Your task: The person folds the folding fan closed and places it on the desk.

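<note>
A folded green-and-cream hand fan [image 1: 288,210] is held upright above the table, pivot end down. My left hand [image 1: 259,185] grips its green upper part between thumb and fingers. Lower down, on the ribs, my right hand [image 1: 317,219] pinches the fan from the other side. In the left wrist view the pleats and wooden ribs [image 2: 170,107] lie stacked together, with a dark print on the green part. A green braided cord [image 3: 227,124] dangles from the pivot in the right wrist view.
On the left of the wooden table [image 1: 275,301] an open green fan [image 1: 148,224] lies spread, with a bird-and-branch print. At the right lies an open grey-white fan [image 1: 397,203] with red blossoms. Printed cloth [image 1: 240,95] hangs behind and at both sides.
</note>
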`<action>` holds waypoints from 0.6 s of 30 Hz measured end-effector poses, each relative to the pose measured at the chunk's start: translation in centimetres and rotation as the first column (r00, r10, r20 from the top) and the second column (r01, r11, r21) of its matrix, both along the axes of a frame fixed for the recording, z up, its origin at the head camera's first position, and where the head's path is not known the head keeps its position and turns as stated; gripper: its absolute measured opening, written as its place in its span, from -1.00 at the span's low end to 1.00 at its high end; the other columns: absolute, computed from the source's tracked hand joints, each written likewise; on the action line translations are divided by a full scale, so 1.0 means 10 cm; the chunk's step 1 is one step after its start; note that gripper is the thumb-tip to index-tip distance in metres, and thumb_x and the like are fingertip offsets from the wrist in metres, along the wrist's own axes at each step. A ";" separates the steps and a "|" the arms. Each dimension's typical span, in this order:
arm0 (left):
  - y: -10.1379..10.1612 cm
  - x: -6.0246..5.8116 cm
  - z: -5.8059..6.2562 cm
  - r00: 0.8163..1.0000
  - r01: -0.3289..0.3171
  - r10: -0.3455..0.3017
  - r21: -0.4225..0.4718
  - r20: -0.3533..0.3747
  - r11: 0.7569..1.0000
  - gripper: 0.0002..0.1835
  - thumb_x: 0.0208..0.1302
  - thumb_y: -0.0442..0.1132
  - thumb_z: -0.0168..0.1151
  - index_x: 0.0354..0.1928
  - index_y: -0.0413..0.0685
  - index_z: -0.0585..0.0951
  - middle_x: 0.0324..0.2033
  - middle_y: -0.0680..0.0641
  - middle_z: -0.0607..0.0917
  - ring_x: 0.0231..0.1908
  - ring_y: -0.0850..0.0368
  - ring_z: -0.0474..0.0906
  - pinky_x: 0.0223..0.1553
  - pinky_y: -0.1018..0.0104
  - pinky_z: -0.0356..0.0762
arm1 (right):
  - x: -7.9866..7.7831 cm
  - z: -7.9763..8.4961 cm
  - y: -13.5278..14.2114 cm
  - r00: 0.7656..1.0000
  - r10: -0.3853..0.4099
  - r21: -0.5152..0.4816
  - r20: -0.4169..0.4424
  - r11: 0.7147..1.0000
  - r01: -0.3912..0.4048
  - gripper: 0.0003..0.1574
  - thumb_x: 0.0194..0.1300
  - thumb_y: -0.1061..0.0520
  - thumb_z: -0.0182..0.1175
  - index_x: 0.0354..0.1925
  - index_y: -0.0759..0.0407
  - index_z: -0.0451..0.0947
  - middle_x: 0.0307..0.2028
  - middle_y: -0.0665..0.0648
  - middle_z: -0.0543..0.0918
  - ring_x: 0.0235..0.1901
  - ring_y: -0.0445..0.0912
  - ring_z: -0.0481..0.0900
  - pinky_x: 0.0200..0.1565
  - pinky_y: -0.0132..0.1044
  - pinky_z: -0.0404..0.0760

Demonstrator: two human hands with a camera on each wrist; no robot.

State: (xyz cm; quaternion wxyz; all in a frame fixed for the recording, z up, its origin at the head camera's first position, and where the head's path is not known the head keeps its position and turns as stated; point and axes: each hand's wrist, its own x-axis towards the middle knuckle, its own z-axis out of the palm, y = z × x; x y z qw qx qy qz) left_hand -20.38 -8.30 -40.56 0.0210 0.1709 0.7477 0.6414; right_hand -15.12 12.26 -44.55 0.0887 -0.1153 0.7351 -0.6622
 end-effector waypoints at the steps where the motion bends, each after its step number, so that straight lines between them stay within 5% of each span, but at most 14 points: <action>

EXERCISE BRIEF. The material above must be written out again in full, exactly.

TASK OUTPUT.
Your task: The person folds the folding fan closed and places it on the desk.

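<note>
A folded green-and-cream hand fan [image 1: 288,210] is held upright above the table, pivot end down. My left hand [image 1: 259,185] grips its green upper part between thumb and fingers. Lower down, on the ribs, my right hand [image 1: 317,219] pinches the fan from the other side. In the left wrist view the pleats and wooden ribs [image 2: 170,107] lie stacked together, with a dark print on the green part. A green braided cord [image 3: 227,124] dangles from the pivot in the right wrist view.
On the left of the wooden table [image 1: 275,301] an open green fan [image 1: 148,224] lies spread, with a bird-and-branch print. At the right lies an open grey-white fan [image 1: 397,203] with red blossoms. Printed cloth [image 1: 240,95] hangs behind and at both sides.
</note>
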`<action>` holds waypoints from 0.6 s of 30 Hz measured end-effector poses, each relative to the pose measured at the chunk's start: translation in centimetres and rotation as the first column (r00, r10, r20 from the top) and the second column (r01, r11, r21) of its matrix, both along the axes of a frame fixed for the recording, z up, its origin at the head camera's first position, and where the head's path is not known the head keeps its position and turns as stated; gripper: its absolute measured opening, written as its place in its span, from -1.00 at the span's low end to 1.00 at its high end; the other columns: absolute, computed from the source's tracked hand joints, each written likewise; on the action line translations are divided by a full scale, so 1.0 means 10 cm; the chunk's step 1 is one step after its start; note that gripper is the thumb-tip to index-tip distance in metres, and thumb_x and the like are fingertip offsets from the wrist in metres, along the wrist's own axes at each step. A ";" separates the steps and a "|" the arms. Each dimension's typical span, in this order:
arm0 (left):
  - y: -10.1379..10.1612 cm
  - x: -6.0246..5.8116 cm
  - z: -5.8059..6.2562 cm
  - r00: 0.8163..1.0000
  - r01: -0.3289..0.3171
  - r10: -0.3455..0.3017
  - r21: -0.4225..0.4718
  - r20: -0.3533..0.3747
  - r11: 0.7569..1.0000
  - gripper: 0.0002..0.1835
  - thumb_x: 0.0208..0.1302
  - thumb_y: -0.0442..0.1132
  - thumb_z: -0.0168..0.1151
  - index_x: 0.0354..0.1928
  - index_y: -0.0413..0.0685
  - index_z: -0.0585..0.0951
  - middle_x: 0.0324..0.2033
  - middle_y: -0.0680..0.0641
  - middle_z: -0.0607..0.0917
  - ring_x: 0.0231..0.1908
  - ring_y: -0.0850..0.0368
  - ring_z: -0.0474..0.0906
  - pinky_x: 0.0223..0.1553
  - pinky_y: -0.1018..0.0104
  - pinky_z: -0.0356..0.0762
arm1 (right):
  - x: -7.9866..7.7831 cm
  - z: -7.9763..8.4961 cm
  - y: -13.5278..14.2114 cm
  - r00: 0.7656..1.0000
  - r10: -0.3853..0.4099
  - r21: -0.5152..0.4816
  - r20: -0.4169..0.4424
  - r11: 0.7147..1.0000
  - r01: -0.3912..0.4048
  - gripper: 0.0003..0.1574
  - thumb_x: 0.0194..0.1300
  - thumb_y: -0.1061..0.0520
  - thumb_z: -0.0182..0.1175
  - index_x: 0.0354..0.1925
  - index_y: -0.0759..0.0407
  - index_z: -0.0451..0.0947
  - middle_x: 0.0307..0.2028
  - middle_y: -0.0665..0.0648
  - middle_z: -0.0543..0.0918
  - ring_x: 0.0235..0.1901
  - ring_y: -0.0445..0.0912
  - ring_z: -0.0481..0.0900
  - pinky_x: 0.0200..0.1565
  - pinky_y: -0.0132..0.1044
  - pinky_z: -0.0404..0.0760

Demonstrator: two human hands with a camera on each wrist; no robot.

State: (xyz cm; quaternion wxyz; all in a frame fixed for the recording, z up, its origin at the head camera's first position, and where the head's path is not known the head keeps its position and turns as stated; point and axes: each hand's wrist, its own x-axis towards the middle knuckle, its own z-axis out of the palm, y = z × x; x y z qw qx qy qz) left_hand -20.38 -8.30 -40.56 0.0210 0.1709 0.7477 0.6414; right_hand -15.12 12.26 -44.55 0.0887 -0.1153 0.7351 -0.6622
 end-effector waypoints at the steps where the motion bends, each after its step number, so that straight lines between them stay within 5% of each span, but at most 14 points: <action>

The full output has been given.